Reid and other Senate Democrats who are not up for re-election in November have infinitely more leverage and responsibility than Obama.
They’ve been trickling down on us for 28 years now.
Reid and other Senile Democrats ……….
Fixed it for you
Thanks – “Missed it by that much!” – Get Smart.
House Republicans on CBS news (paraphrased) – “We’ll hold our breath until we turn blue unless you consider our proposal.”
Negotiating a bailout with the White House.
All necessary, but in part many of those fine suggestions simply increase flight out of the dollar. WRT those, I’m afraid we have to start some kind of international management of major world currencies. I don’t know how to begin doing that.
House Democrats can’t vote to print money without massive GOP support.
Can anyone tell me what time the debate is and on what network?
who’s that Eve Harrington wannabe waiting in the wings? Why it’s Rahm Emanuel!
That’ll be an improvement.
support the troops!
Uh, no.
Let the greedy, market manipulating bastards go under.
Just to show you how effed up they are, a recent WSJ article talked about how some of them are finding out other hedge funds’ positions and purposely trying to trade against it to drive them out of business; in other words they are eating their own.
I thought it was 9 ET and would be available on all channels
can’t argue with you.
can only try to make a difference. yeah, i know. failing.

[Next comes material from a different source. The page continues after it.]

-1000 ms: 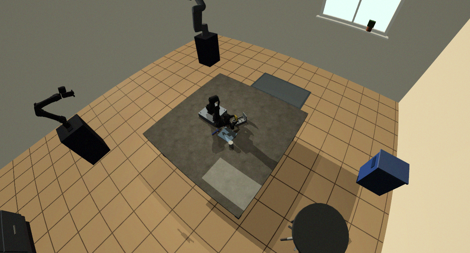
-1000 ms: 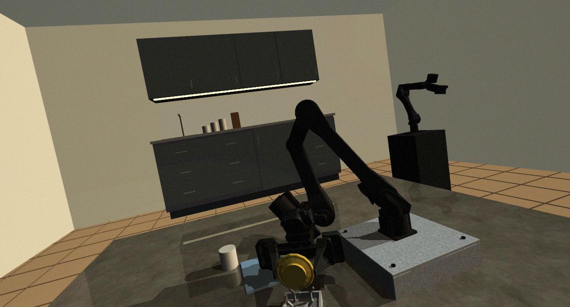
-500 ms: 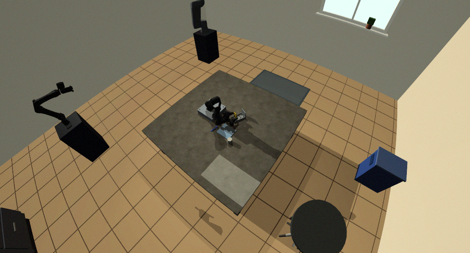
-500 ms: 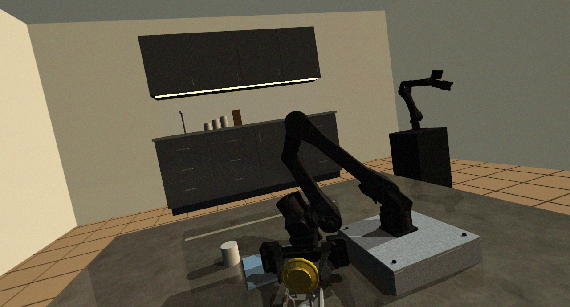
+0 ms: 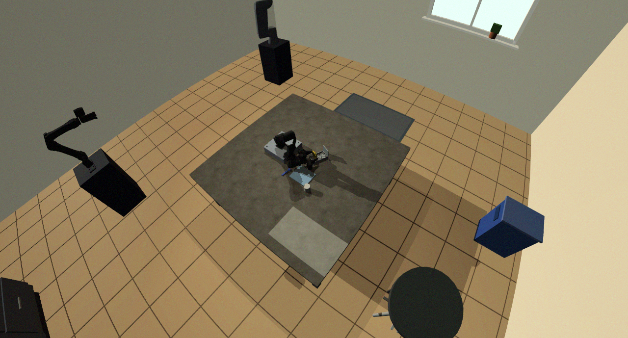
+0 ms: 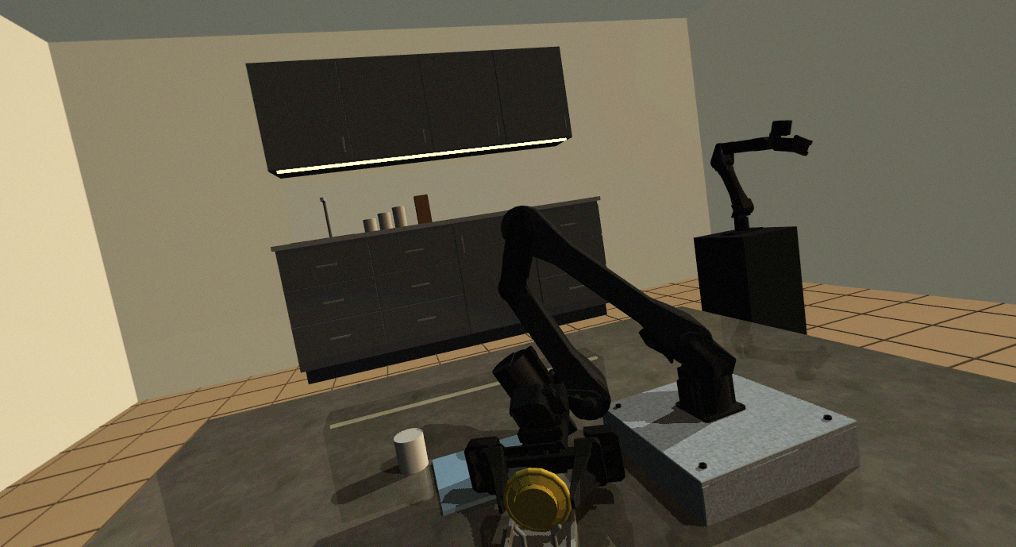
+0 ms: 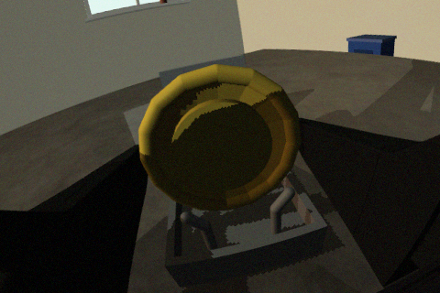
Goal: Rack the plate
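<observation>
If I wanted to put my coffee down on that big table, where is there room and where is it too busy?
Free: the dark table between the arm's grey base and the near-left edge, and the far stretch toward the floor mat. Crowded: the centre, where the gripper holds the yellow plate over the dish rack, beside the white cup.

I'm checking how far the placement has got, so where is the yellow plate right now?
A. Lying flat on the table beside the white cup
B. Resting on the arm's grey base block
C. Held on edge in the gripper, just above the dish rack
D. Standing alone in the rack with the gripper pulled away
C: the plate stands on edge in the gripper, with the dish rack directly under it.
</observation>
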Tool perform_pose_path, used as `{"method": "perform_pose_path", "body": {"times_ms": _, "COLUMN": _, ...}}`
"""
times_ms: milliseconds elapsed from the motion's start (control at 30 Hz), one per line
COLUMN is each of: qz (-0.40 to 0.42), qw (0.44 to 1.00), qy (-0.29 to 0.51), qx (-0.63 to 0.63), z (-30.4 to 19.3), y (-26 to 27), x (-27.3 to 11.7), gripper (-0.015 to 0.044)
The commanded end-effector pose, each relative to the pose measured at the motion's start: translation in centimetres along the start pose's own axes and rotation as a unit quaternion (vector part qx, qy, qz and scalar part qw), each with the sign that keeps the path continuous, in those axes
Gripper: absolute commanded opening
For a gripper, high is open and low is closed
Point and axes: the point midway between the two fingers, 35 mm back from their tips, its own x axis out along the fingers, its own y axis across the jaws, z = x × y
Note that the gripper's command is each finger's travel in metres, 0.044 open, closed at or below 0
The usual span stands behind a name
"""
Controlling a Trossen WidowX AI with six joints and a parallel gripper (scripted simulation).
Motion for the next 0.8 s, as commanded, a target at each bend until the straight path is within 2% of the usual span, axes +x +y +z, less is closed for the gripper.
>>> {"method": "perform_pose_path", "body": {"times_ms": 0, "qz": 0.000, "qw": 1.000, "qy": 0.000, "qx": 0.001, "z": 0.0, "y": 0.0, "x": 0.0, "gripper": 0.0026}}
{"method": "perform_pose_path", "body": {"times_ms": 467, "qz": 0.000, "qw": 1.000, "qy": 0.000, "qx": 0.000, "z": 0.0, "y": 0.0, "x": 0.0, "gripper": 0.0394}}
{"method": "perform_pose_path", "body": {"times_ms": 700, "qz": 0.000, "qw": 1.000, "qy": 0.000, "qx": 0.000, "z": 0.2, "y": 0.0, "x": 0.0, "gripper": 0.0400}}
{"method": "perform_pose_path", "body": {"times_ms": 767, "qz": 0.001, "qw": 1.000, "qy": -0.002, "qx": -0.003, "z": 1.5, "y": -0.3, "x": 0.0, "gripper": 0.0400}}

(1) Obama has a reputation for bringing both sides together in compromise solutions. (2) Some of the rebellious Republicans have ideas that would significantly improve the recovery plan, e.g. insurance instead of bailout. (3) If Obama joined hands with these Republicans it would enhance his standing as a real leader, AND put a thumb in the eye of the administration. (4) Therefore, Obama should…..?????? (DUH!)
That’s what I have. 9 ET on all networks and PBS.
I kick in ten bucks a month to FDL.
How much are you donating?
Looks like the hedgies are finally getting the attention they deserve.
Official: Cuomo expands short selling probe
I can’t take the way he sings
But I love to hear him talk
I hope you’re right.
IMHO, Cuomo has been more concerned so far with the negative impact this is having on the NYC economy. He wants to keep the markets from moving to Dubai. I think a Federal probe launched by the Obama administration MIGHT have more zeal. I hope I’m wrong and Cuomo does it right.
thanks, foothillsmike and SouthernDragon
democratic fail
how much of my disability check do you think would be an appropriate amount?